Indonesia’s Growth Paradox: Why Informal Jobs Still Dominate a Rising Economy
Indonesia’s strong growth has failed to create enough formal, secure jobs, leaving most workers and firms trapped in informality with low productivity and little social protection. The World Bank warns that without reforms to make formal work and business worthwhile, this informality will block Indonesia’s path to high-income status by 2045.
Indonesia’s economic rise over the past two decades has been widely praised. Steady growth, averaging more than five percent a year, lifted millions out of poverty and helped the country reach upper-middle-income status. But a new World Bank report produced by its Poverty and Equity Global Practice and the Macroeconomics, Trade, and Investment Global Practice warns that this success masks a serious structural weakness. Too many Indonesians work in informal jobs, and too many businesses operate outside the formal economy. Unless this changes, the report argues, Indonesia’s ambition to become a high-income country by 2045 is at risk.
Informal Work Is the Rule, Not the Exception
In most countries, informal work shrinks as incomes rise. In Indonesia, it has not. Fewer than one in five workers has a job that meets international standards of formality. When stricter criteria are used, such as having a written contract, earning at least the minimum wage, and receiving social insurance, the share of fully formal workers falls to less than ten percent. Most Indonesians work without pensions, unemployment protection, or paid leave. Most firms are unregistered and untaxed. Informality, the report makes clear, is not a temporary phase but the dominant way the economy functions.
What Informality Means for Workers and Families
For workers, informality brings insecurity. Self-employed Indonesians earn much less than salaried workers and face sharp swings in income as hours and demand change. These ups and downs make it hard for families to plan, save, or cope with shocks. Food insecurity is more common, and many households rely on debt or selling assets to get by. Old age offers little comfort. With very limited pension coverage and no universal social pension, Indonesians often work well past retirement age, usually in informal jobs that offer no protection against illness or economic downturns.

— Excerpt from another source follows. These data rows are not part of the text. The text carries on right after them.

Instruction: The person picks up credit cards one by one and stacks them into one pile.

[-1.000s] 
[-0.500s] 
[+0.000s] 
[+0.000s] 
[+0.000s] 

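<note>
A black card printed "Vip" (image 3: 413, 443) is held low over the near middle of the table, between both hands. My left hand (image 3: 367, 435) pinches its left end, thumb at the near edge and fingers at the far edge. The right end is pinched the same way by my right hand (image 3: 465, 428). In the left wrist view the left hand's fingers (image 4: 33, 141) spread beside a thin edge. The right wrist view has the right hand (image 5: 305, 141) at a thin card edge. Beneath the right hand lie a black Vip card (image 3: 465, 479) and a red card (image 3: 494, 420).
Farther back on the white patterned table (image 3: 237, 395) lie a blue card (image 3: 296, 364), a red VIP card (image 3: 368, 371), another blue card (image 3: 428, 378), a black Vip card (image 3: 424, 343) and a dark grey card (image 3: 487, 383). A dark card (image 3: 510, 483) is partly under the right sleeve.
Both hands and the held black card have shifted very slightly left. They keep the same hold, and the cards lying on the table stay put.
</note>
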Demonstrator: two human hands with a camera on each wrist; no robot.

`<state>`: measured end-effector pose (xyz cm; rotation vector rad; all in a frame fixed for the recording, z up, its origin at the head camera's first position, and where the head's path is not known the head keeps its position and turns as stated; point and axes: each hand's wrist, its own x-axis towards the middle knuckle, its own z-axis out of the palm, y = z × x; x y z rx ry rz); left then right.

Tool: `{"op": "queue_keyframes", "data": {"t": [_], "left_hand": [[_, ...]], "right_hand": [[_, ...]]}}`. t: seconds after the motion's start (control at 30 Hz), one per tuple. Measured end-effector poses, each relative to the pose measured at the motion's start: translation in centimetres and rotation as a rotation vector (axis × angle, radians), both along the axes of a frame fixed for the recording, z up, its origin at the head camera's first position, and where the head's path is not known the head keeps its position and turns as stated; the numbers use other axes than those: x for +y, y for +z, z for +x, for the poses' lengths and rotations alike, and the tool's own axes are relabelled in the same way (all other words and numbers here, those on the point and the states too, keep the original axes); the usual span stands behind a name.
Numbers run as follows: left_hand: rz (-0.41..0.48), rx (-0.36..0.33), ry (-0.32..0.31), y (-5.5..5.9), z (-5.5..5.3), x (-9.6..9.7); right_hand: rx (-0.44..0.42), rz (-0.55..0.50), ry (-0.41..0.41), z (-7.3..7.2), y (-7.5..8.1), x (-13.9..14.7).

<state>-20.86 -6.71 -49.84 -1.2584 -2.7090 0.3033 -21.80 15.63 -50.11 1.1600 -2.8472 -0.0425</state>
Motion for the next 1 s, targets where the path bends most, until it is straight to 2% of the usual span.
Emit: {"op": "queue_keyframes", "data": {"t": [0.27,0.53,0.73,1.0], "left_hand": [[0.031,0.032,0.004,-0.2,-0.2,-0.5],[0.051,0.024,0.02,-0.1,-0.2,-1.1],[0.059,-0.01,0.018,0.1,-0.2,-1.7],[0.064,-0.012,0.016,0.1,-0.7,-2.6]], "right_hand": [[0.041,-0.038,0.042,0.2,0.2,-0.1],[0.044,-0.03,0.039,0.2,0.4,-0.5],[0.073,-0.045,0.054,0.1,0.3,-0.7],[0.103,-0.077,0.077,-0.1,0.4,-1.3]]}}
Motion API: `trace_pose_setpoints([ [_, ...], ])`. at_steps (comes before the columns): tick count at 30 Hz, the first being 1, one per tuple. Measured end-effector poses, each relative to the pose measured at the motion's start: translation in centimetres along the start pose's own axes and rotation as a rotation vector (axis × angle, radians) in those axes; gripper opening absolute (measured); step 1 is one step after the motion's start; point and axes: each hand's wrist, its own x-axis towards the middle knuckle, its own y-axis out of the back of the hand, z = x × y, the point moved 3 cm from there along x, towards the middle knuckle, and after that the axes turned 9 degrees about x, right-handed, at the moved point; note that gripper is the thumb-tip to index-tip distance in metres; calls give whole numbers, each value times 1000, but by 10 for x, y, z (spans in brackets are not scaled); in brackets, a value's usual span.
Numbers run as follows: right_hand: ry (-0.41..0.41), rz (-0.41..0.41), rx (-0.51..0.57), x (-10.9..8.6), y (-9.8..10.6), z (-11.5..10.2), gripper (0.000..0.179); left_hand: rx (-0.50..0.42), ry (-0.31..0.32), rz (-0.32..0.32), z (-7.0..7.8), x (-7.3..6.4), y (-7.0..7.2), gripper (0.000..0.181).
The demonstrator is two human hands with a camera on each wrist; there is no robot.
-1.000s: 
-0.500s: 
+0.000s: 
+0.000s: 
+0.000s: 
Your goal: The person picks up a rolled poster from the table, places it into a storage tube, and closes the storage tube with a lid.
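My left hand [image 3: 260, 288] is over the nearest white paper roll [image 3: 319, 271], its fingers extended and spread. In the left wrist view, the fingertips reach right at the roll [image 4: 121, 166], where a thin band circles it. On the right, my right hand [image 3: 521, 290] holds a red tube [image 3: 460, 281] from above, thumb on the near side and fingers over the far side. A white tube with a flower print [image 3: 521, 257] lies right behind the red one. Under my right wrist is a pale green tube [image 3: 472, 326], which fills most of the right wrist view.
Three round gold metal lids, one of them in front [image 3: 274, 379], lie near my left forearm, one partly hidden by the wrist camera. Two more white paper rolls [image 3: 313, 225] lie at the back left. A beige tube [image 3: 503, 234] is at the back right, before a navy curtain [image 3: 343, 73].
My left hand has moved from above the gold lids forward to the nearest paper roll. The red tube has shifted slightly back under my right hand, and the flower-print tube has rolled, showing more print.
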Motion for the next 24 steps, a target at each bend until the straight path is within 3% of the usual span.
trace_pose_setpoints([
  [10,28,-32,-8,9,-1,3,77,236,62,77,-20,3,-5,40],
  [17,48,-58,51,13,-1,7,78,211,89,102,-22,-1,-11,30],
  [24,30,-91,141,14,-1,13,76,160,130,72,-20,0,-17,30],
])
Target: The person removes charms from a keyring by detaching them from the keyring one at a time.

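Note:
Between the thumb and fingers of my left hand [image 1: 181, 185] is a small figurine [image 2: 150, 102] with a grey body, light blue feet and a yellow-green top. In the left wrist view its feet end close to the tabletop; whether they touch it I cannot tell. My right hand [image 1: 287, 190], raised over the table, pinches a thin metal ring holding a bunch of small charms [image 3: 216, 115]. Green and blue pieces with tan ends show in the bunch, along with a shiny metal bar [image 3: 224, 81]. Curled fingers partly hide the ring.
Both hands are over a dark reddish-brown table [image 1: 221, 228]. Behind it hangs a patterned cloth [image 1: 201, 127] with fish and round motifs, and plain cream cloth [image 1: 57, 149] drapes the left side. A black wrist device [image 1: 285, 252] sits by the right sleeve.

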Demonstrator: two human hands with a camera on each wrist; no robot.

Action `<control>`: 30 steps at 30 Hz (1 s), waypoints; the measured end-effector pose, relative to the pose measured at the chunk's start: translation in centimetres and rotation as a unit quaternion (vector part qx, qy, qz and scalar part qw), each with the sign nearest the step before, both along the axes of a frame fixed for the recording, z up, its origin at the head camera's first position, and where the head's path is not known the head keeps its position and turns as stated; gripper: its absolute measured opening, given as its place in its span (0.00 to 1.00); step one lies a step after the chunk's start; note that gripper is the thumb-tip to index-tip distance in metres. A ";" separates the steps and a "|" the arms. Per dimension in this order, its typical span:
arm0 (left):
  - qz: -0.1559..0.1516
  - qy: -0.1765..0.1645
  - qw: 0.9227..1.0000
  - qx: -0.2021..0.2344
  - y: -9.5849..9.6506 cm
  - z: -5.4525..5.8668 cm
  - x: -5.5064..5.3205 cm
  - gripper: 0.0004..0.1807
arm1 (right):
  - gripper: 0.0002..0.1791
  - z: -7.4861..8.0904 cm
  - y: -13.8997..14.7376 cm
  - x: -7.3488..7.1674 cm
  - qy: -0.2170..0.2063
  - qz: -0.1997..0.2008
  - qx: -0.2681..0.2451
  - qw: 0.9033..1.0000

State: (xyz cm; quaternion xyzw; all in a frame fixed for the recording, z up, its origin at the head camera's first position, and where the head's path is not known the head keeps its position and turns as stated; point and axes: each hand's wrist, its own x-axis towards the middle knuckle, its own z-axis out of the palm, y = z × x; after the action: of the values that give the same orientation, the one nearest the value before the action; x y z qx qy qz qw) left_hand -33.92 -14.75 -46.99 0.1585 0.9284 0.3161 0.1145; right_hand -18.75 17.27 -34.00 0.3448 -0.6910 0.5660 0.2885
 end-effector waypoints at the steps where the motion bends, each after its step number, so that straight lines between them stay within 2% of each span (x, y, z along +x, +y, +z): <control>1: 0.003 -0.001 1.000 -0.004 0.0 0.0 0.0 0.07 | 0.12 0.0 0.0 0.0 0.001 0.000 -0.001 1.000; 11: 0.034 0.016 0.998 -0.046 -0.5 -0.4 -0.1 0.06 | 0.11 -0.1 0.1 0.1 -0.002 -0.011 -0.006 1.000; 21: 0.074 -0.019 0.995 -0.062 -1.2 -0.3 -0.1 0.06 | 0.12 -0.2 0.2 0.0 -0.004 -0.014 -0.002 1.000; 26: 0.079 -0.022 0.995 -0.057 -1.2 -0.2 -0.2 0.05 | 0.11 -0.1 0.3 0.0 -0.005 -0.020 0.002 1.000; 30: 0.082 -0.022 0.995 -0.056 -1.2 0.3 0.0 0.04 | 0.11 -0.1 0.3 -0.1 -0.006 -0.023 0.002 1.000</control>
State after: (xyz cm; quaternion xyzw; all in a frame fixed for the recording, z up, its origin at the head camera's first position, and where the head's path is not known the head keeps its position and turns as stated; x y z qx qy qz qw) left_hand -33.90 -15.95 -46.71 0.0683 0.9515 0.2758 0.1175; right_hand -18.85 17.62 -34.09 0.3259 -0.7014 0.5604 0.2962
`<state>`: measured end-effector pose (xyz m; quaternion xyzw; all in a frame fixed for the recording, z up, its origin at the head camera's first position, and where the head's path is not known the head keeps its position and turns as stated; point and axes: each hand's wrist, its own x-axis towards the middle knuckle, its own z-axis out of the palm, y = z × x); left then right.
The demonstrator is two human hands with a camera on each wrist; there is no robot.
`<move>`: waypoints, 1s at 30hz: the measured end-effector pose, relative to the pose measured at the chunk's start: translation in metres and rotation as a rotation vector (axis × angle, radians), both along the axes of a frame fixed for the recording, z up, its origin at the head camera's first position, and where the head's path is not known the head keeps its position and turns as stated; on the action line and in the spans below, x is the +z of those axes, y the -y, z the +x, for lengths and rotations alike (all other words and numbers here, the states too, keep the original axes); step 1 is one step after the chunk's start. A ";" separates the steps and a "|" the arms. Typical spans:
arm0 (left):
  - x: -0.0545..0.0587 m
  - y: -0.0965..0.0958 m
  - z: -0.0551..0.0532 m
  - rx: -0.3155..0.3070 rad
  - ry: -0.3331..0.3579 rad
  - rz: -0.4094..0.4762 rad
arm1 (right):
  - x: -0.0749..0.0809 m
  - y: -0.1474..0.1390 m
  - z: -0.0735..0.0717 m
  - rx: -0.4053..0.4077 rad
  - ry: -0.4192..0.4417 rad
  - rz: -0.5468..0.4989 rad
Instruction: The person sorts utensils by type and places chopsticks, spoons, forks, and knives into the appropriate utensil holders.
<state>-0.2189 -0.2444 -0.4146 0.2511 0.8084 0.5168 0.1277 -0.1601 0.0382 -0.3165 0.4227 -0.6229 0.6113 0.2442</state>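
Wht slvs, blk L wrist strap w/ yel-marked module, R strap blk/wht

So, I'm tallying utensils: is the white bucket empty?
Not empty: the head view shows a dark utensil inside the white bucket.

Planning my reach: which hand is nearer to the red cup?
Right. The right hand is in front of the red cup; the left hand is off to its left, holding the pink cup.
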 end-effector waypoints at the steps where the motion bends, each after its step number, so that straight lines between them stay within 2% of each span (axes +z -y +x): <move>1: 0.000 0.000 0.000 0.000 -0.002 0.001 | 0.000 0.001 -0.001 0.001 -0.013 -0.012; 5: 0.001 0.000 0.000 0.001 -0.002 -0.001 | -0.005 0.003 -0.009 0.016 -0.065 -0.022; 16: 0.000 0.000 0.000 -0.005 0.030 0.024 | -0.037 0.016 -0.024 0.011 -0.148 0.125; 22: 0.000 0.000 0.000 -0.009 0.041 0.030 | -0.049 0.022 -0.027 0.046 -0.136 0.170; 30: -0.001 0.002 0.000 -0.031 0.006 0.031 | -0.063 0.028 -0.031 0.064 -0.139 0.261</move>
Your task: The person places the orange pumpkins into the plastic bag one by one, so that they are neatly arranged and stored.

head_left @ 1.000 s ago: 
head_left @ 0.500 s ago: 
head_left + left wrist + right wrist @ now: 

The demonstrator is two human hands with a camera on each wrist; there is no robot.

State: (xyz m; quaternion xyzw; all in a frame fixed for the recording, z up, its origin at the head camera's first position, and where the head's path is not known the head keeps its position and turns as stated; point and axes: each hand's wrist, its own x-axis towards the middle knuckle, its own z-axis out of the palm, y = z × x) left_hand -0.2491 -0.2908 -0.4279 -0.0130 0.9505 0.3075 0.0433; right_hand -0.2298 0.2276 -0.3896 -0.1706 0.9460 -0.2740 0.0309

Small Businesses, Big Barriers to Growth
Indonesia’s economy is dominated by micro and small businesses, most of which are run by a single person and focused on survival rather than growth. Very few are registered, not because of tax avoidance, most microenterprises are legally exempt, but because owners see little benefit in formalizing. Many do not know that registration is free and quick through the government’s Online Single Submission system. As a result, informal firms struggle to access finance, join supply chains, or invest in better technology. Yet the report finds that many informal businesses are already productive and could expand if barriers were removed, showing that informality often reflects policy failures rather than a lack of ability.
When Rules Push People Out of the System
At the heart of Indonesia’s informality problem lies a policy imbalance. The country collects relatively little tax, limiting the government’s ability to fund social protection or enforce rules. To compensate, policymakers have relied heavily on labor regulations. Minimum wages, severance pay, long-service benefits, and employer-paid leave are generous on paper but costly in practice. Compliance costs have risen much faster than productivity, pushing many workers and firms out of the formal system. Indonesia’s minimum wage, relative to typical earnings, is among the highest in the world. Instead of helping the poorest workers, it increasingly benefits a small, privileged group while others are excluded into informality.
Women, Youth, and the Cost of Informality
Women and young people pay a particularly high price. Indonesia requires employers to fully finance maternity leave, discouraging firms from formally hiring women and contributing to extremely high female informality. Young workers face similar barriers, with many unable to find formal jobs at all. Digital work has opened new opportunities, offering higher pay and better conditions for some, but uneven internet access and regulatory uncertainty threaten to limit its potential, especially outside major cities.
A Way Out of the Informality Trap
Indonesia is stuck in an informality trap where weak tax capacity, limited social insurance, and heavy regulations reinforce one another. Escaping this trap will require a shift in approach. Instead of punishing informality, policies must make formality worthwhile by expanding social insurance, improving access to finance, supporting digitalization, and strengthening state capacity. Without these reforms, Indonesia risks becoming richer without becoming more secure, productive, or equal.